Aura.Html icon indicating copy to clipboard operation
Aura.Html copied to clipboard

JsEscaper duplicating json_encode() ?

Open mindplay-dk opened this issue 9 years ago • 10 comments

Is JsEscaper duplicating the behavior of json_encode()?

Isn't this code essentially equivalent to, say, substr(json_encode($value), 1, -1) ?

Is there any benefit to re-implementing this?

Also, is it necessary to escape multi-byte UTF-8 characters in the first place? json_encode() lets you disable unnecessary unicode escapes with the JSON_UNESCAPED_UNICODE flag.

For non-UTF-8 (e.g. ASCII) output, unicode escaping is required - but the likely use-case is outputting UTF-8 strings, right? So why escape everything as ASCII?

mindplay-dk avatar Aug 08 '16 13:08 mindplay-dk

@mindplay-dk that's an interesting question which I am not sure what is the best choice.

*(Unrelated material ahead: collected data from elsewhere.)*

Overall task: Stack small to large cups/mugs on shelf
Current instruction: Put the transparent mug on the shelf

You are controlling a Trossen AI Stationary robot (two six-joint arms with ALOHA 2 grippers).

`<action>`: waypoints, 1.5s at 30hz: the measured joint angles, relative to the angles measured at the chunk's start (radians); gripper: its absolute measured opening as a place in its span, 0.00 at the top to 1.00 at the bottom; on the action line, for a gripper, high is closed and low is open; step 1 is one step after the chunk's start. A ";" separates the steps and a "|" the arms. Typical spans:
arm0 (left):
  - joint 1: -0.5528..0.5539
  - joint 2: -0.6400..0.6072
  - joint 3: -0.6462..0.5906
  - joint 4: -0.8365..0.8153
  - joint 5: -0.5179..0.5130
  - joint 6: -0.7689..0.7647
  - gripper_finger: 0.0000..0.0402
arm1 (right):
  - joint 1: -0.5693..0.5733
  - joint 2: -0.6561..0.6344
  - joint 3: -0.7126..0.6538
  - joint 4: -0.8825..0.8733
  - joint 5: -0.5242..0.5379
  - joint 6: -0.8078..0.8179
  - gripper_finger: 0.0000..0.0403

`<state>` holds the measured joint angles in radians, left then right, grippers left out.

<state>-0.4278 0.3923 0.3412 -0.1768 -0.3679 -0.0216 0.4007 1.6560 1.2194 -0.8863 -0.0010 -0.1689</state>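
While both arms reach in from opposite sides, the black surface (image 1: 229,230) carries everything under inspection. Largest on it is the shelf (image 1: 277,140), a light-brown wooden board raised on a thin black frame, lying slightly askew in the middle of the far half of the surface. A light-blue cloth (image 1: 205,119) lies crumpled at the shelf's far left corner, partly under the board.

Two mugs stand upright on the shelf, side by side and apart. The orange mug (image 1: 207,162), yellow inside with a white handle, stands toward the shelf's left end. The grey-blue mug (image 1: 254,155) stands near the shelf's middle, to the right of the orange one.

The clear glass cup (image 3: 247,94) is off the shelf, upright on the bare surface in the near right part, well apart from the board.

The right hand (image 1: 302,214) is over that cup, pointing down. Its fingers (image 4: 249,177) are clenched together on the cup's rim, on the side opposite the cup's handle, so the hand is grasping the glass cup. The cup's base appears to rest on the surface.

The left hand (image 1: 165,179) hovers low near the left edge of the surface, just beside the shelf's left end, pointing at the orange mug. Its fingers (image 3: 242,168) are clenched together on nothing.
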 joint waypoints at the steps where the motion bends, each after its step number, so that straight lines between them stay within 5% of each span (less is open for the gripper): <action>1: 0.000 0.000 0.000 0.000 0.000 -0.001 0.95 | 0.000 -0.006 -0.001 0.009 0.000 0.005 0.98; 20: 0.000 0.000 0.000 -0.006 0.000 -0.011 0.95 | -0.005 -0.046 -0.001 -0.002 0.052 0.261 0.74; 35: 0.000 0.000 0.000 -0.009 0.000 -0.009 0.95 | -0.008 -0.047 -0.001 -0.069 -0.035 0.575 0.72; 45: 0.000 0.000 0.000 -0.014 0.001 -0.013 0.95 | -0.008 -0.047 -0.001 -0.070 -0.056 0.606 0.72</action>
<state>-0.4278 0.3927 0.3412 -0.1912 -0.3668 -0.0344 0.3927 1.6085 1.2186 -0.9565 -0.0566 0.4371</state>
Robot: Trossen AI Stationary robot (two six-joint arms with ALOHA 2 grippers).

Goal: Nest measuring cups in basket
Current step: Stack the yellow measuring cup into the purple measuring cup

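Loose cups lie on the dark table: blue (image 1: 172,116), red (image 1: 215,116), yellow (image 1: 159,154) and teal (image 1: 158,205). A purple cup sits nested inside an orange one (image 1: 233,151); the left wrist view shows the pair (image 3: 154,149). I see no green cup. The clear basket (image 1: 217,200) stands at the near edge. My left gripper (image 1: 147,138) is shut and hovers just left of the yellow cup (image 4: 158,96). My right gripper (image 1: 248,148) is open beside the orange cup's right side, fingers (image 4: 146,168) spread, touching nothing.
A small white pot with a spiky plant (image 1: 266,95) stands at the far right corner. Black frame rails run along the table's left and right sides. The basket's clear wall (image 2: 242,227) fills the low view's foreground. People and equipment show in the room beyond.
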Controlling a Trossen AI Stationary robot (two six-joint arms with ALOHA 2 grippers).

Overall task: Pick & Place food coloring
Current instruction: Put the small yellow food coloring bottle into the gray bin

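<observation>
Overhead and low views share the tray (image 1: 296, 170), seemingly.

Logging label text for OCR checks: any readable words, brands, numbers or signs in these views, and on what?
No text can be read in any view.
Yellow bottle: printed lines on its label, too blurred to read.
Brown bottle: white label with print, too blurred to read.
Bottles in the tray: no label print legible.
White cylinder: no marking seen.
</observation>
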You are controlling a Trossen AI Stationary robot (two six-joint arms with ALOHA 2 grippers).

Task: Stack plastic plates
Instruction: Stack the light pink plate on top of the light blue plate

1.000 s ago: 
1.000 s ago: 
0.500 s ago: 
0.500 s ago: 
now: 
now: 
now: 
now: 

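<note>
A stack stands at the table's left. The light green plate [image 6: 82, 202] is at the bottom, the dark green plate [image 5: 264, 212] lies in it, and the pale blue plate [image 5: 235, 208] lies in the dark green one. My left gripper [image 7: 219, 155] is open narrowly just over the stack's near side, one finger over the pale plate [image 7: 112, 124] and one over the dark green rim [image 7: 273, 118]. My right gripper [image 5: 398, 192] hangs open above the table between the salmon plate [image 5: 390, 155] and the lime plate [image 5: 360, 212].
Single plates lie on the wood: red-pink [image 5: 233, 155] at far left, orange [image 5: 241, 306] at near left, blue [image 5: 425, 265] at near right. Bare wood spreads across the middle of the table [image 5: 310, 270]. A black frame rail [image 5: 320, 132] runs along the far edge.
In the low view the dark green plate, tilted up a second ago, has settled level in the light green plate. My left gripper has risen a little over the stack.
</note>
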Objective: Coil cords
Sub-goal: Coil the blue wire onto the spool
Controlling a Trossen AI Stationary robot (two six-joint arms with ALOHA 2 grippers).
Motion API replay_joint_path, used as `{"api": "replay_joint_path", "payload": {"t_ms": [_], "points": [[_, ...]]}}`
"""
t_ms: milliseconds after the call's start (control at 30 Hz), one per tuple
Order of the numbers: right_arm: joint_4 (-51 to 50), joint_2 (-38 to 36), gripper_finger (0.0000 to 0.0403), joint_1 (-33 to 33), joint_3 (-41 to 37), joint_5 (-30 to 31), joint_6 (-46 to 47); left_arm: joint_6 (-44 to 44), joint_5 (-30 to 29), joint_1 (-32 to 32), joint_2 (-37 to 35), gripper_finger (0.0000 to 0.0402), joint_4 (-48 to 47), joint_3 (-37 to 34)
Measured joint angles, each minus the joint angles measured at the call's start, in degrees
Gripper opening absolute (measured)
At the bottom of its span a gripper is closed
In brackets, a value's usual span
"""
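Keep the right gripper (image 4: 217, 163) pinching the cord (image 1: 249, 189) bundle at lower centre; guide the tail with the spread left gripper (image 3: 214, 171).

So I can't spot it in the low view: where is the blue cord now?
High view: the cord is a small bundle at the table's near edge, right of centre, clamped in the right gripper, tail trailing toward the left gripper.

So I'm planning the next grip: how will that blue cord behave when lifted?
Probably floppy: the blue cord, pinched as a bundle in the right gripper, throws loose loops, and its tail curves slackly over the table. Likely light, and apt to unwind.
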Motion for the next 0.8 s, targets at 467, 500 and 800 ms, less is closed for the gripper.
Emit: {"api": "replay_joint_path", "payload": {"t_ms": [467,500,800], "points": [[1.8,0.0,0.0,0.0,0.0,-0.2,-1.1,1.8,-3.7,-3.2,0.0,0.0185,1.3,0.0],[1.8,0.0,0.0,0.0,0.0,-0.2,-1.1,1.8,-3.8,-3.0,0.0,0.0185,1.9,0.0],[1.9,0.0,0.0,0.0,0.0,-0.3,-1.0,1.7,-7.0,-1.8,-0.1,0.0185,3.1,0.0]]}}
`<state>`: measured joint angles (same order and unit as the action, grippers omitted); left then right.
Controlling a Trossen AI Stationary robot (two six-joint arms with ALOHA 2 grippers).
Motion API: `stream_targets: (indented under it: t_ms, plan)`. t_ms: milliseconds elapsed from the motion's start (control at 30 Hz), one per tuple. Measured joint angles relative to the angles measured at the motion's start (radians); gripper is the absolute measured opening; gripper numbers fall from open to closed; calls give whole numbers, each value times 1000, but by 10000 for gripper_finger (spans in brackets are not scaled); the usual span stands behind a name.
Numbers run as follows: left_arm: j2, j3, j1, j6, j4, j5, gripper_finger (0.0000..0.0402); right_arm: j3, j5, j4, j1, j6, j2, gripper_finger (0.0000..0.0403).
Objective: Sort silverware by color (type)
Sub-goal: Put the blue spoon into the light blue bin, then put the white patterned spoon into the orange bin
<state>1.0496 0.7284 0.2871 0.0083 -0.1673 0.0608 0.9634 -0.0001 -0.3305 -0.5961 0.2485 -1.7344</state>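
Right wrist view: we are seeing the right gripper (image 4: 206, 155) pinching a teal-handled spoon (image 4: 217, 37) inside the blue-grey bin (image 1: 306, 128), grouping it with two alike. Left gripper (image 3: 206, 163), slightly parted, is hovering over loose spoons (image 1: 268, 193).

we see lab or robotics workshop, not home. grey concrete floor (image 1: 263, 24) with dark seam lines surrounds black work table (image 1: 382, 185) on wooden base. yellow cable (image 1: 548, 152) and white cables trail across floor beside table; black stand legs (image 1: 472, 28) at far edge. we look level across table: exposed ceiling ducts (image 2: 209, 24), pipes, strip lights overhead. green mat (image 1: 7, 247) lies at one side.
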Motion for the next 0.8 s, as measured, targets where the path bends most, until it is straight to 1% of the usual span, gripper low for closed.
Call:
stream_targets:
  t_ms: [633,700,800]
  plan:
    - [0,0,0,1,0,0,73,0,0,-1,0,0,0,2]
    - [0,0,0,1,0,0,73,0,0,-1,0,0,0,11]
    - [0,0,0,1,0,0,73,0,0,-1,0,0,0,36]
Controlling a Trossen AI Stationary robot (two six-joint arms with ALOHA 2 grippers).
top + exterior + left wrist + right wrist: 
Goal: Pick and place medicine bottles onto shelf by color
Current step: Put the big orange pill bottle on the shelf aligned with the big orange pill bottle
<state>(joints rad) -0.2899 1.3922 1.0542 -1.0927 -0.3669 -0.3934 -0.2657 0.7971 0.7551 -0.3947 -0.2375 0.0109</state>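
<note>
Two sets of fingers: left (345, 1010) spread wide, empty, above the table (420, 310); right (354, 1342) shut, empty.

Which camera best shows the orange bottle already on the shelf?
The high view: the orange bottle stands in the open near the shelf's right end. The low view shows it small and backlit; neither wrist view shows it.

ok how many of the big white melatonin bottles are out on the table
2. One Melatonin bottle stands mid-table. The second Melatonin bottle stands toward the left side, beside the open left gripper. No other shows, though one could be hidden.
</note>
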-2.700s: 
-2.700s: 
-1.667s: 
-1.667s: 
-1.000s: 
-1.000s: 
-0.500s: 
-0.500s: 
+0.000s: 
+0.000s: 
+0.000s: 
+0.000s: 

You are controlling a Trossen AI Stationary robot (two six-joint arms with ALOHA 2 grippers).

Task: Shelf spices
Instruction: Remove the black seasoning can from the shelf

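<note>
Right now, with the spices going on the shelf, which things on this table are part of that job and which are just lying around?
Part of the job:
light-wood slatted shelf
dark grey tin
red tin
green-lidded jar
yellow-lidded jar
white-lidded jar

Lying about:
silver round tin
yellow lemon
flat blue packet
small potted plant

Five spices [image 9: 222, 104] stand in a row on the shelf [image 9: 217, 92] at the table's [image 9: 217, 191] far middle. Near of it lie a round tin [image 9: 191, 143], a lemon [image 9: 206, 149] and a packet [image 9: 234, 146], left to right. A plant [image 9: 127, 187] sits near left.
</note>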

harikt avatar Aug 08 '16 15:08 harikt

@harikt mainly I have two reservations about aggressively escaping all unicode characters:

  1. Data overhead: any non-ASCII characters come out several times more bytes than necessary.
  2. Human overhead: the resulting output is much harder for a person to read when debugging.

As far as I can figure, the only justification for a custom implementation, is the fact that json_encode() only supports UTF-8.

However, UTF-8 is also by far the most common use-case, and the escaper actually knows the target encoding, so maybe in this case json_encode() could be used as an optimization?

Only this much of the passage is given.